*** DATASET EXTRACT ***

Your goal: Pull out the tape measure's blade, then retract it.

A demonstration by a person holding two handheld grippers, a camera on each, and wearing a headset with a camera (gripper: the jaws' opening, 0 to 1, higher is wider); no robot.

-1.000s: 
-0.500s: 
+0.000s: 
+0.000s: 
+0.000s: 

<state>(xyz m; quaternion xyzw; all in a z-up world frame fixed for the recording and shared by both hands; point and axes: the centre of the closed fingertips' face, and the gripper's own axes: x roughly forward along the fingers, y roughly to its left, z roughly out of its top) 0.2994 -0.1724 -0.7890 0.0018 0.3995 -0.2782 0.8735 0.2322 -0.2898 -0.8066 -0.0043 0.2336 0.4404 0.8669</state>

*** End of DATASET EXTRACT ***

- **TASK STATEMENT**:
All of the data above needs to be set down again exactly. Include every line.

- **SOLUTION**:
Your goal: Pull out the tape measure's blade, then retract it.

A demonstration by a person holding two handheld grippers, a camera on each, and wearing a headset with a camera (gripper: the jaws' opening, 0 to 1, higher is wider); no robot.

-1.000s: 
-0.500s: 
+0.000s: 
+0.000s: 
+0.000s: 

<state>(xyz m; quaternion xyzw; all in a z-up world frame fixed for the recording and shared by both hands; point and axes: the centre of the closed fingertips' face, and the gripper's own axes: x roughly forward along the fingers, y roughly to its left, z roughly out of its top) 0.2994 -0.1724 -0.7890 0.0018 0.3995 -0.2782 0.8735 0.2322 -0.2898 -0.8066 -0.0043 0.2336 0.4404 0.8669</state>

What appears above is the full answer.